要るか要らないか、という部分で言えば、タイトルは、確実に、あった方が良い。
研究開発利権
問題は、コストパフォーマンスだ。文部科学省のスパコン計画に対しては、常に、汎用プロセッサと汎用OSのチューニングで世界一が叩きだせるのなら、税金はそこに集中投入するべきではないのか。とゆうキモチで見ている。
- 当初はNECが持つ独自のベクトル型と、富士通が持つSPARCベースのスカラ型のハイブリッド(双頭型)という、珍しいものになる予定だった。
- 08Q4金融危機の余波でNECが降りたので、富士通のスカラ型に一本化される見込みになった。
- NECが抜けたCPUパワーの穴を埋める為に、開発予算の超過が見込まれていた。
まず1の判断が妥当なのかどうかが、素人のオレにはわからない。図らずも2でアーキテクチャはスッキリした印象があるが、NECの取り分をそのまま富士通にあげても足りないらしい。足りないなら足すほか無いが、なぜNECが降りたというニュースの中に、予算超過見込みという一文が入ってくるのか。えらい機動的な話だが、その辺の予算検証は、いつ、誰が、どこで、どのように、やったのか。
頑張って調べろよ素人がと言われればそれまでなのだけど、なぜCellにいかないのか。なぜプログラミング環境の整備やノウハウの蓄積・普及まで視野に含めて、スカラ型に舵を切らないのか*2。
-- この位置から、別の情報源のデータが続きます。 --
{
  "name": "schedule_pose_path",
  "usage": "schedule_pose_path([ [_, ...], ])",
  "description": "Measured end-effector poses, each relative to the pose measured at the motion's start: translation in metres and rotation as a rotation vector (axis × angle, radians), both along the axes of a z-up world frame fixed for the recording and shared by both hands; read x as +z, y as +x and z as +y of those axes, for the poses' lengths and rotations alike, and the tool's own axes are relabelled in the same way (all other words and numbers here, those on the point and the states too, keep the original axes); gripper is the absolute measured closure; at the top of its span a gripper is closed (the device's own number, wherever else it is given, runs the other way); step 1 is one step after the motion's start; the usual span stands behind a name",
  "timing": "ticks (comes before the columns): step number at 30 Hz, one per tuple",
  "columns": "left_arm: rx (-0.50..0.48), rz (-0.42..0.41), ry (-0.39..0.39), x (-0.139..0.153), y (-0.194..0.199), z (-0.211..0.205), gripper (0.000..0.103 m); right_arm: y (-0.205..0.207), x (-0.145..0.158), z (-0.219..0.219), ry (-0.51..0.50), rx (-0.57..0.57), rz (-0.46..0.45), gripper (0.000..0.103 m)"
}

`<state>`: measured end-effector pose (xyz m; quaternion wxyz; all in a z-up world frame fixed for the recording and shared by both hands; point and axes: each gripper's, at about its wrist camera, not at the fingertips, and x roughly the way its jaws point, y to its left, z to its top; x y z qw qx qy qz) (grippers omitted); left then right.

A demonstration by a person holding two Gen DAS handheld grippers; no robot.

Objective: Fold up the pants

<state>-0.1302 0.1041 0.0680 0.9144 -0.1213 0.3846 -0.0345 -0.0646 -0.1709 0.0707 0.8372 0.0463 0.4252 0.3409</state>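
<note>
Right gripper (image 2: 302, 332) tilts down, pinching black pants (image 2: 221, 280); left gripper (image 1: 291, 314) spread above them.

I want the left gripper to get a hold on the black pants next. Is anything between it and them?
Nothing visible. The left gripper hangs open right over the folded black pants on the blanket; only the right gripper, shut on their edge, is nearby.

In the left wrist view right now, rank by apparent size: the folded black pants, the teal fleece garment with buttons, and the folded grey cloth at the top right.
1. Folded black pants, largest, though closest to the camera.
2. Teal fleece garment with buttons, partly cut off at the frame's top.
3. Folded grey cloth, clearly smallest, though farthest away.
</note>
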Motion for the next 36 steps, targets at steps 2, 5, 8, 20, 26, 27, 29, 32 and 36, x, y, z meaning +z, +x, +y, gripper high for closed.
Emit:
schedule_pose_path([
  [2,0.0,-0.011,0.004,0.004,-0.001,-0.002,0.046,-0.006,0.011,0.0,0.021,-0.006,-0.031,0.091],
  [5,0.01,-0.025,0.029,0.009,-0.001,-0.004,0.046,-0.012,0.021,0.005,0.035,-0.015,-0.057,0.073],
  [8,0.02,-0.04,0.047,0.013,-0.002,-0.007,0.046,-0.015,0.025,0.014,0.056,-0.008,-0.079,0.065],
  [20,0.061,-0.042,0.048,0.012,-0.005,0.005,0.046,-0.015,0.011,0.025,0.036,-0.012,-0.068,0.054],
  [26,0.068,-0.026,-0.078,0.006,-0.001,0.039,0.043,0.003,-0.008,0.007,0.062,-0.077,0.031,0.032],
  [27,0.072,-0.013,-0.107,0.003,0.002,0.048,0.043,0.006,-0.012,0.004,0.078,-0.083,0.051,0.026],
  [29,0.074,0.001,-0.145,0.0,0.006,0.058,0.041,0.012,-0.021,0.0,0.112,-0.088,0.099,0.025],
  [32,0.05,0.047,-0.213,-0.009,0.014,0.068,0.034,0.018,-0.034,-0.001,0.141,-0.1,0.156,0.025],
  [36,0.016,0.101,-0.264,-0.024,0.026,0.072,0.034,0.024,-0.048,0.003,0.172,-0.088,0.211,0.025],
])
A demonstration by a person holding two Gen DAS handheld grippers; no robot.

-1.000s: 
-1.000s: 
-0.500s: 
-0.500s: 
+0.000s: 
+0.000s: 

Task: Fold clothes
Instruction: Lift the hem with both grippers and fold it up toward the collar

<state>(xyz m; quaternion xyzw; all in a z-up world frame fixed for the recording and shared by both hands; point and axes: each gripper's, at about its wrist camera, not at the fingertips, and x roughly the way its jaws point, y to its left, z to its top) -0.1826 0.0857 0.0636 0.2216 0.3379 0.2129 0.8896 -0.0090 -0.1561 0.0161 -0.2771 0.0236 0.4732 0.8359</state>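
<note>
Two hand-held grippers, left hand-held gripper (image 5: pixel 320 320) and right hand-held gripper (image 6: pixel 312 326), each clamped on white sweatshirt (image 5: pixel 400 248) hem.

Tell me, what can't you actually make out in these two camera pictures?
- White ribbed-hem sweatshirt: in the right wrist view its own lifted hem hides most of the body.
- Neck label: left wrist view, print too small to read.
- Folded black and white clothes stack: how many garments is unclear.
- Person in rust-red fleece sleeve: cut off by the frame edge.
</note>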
そのへんの検討は当然なされているハズだが、そもそも官庁内部に専門家が集まる会議の判断てのは、単純に税金を分けあうために、政治的に決まったりするものではないのか、、、という、日本国政府の意思決定プロセスそのものに対する不信感を、自分は色濃く持っている。
人民裁判は不快だし、おたくの端くれとしては残念だし、研究者さんたちの失望には同情もするのだけれど、それと同時に、彼らが企業・学術会議・官庁・族議員間のポリティカルな駆け引きに対して無垢であるとも思わない*3。現行の意思決定プロセスに内在する(かも知れない)無駄をはぎ取るには、一度全廃して、それでも這い上がってくるかどうか見て見るほうが、手っ取り早い。もちろん、世界一のスパコンがあったほうが良い事は確実に思えるのだけれど、「世界一世界一」「理解がない理解がない」「だから文系はバカだ」ばかりでは、それは「ほうどうのしめい」や「カルチャー・ファースト」や「ユニバーサル・サービス」と同じ効果しかない。
ここで怒りに身を任せたり、悲憤慷慨してもあまり実はない。大きな試練に晒されているのは「科学」でも「研究」でも「開発」でもなく、「企業絡みの専門家と官僚の会議で方針が決まり、パブコメ儀式、議事堂シャンシャン」という意思決定プロセスの方だからだ。そもそも、この手の予算は税金なのだ。税金投入を求める以上、納税者に対するアカウンタビリティというものは、うちうの果ての果てまでついてくる。この点、従来型の意思決定プロセスは「餅は餅屋」であり過ぎた。
「次の意思決定プロセス」がどのような物になるかはまだ解らないが*4、「理解のありそうな議員」を見つけて政治献金するなりプレゼン噛ますなり手紙を出すなり民主党本部に「陳情」するなり、しておく事は無駄ではないだろう。最終的には、日本学術会議のように官僚機構に食い込むよりは、予算審議会の席で、代議士に、利害を「代言」してもらうほうが効く形に落ち着く可能性が高い。つまり「米国型ロビー」が必要になる可能性が高い。
いずれにせよ、スポンサーの理解と納得を得るのも「研究開発の仕事のうち」だ。実際問題、米国移住後のフォン・ブラウンは、ほぼそれしかやってない。